═════ Supplied information ═════
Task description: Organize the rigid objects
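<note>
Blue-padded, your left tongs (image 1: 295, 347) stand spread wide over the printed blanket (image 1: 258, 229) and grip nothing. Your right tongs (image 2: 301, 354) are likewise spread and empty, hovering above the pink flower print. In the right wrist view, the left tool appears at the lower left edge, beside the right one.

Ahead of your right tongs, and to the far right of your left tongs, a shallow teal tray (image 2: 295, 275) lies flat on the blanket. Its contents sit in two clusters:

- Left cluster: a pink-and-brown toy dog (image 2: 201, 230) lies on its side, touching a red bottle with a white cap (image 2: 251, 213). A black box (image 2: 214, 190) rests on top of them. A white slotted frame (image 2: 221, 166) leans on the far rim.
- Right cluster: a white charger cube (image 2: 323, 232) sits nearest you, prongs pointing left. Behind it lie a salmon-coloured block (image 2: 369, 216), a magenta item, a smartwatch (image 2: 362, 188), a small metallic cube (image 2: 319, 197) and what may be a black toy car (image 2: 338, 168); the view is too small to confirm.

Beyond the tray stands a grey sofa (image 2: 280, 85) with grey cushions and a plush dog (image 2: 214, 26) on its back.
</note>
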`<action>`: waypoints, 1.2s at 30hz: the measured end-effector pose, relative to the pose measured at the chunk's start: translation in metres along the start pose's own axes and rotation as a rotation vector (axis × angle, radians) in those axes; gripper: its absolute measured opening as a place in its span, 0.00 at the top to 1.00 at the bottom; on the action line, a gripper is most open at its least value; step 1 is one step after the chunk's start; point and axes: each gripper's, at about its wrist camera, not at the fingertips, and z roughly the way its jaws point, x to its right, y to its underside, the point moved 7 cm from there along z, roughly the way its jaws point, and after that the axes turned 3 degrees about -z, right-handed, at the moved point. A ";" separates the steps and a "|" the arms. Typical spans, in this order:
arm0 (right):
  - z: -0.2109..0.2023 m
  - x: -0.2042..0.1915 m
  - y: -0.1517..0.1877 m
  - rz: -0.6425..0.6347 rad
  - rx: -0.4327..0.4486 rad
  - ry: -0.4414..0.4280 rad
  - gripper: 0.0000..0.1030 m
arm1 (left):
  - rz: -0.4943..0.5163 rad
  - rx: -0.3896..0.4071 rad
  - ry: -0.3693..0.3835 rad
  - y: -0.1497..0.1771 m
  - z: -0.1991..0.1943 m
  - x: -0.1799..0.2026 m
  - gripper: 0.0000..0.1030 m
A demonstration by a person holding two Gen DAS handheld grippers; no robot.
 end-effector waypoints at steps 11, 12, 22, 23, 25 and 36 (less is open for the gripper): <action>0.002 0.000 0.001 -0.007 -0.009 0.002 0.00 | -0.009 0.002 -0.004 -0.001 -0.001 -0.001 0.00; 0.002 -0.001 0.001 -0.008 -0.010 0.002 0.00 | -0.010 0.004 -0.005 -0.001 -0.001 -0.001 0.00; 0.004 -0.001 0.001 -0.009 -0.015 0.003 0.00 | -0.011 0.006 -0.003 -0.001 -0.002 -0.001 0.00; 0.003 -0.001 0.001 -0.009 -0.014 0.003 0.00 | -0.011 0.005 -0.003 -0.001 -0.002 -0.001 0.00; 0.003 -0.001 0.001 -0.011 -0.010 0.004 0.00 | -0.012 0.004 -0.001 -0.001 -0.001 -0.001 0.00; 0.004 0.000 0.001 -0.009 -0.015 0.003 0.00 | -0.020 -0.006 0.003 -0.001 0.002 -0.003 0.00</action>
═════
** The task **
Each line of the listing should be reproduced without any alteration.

** Answer to the problem **
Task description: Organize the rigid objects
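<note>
Blue-padded, your left tongs (image 1: 295, 347) stand spread wide over the printed blanket (image 1: 258, 229) and grip nothing. Your right tongs (image 2: 301, 354) are likewise spread and empty, hovering above the pink flower print. In the right wrist view, the left tool appears at the lower left edge, beside the right one.

Ahead of your right tongs, and to the far right of your left tongs, a shallow teal tray (image 2: 295, 275) lies flat on the blanket. Its contents sit in two clusters:

- Left cluster: a pink-and-brown toy dog (image 2: 201, 230) lies on its side, touching a red bottle with a white cap (image 2: 251, 213). A black box (image 2: 214, 190) rests on top of them. A white slotted frame (image 2: 221, 166) leans on the far rim.
- Right cluster: a white charger cube (image 2: 323, 232) sits nearest you, prongs pointing left. Behind it lie a salmon-coloured block (image 2: 369, 216), a magenta item, a smartwatch (image 2: 362, 188), a small metallic cube (image 2: 319, 197) and what may be a black toy car (image 2: 338, 168); the view is too small to confirm.

Beyond the tray stands a grey sofa (image 2: 280, 85) with grey cushions and a plush dog (image 2: 214, 26) on its back.
</note>
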`<action>`: waypoints, 1.2s at 30hz: the measured end-effector pose, relative to the pose measured at the chunk's start: translation in metres along the start pose's own axes and rotation as a rotation vector (axis × angle, radians) in those axes; gripper: its absolute measured opening as a place in its span, 0.00 at the top to 1.00 at the bottom; on the action line, a gripper is most open at its least value; step 1 is one step after the chunk's start; point and axes: each gripper's, at about its wrist camera, not at the fingertips, and z roughly the way its jaws point, x to its right, y to its underside, the point moved 7 cm from there along z, roughly the way its jaws point, and after that the axes turned 3 degrees about -z, right-handed, at the moved point. A ";" separates the steps and a "|" the arms. Typical spans, in this order:
arm0 (right):
  - z: -0.2109..0.2023 m
  - x: -0.2042..0.1915 m
  - y: -0.1517..0.1877 m
  - rz: -0.6425..0.6347 rad
  - rx: -0.4327..0.4486 rad
  - ry: -0.4414..0.4280 rad
  - gripper: 0.0000..0.1030 m
arm1 (left):
  - rz: -0.4943..0.5163 rad
  - rx: -0.3896..0.4071 rad
  - ry: -0.3693..0.3835 rad
  - y: -0.1497..0.1771 m
  - z: -0.1991..0.1943 m
  - x: -0.1799..0.2026 m
  - gripper: 0.0000..0.1030 m
A demonstration by a person holding two Gen DAS handheld grippers; no robot.
 end-effector waypoints at steps 11, 12, 22, 23, 25 and 36 (less is open for the gripper): <action>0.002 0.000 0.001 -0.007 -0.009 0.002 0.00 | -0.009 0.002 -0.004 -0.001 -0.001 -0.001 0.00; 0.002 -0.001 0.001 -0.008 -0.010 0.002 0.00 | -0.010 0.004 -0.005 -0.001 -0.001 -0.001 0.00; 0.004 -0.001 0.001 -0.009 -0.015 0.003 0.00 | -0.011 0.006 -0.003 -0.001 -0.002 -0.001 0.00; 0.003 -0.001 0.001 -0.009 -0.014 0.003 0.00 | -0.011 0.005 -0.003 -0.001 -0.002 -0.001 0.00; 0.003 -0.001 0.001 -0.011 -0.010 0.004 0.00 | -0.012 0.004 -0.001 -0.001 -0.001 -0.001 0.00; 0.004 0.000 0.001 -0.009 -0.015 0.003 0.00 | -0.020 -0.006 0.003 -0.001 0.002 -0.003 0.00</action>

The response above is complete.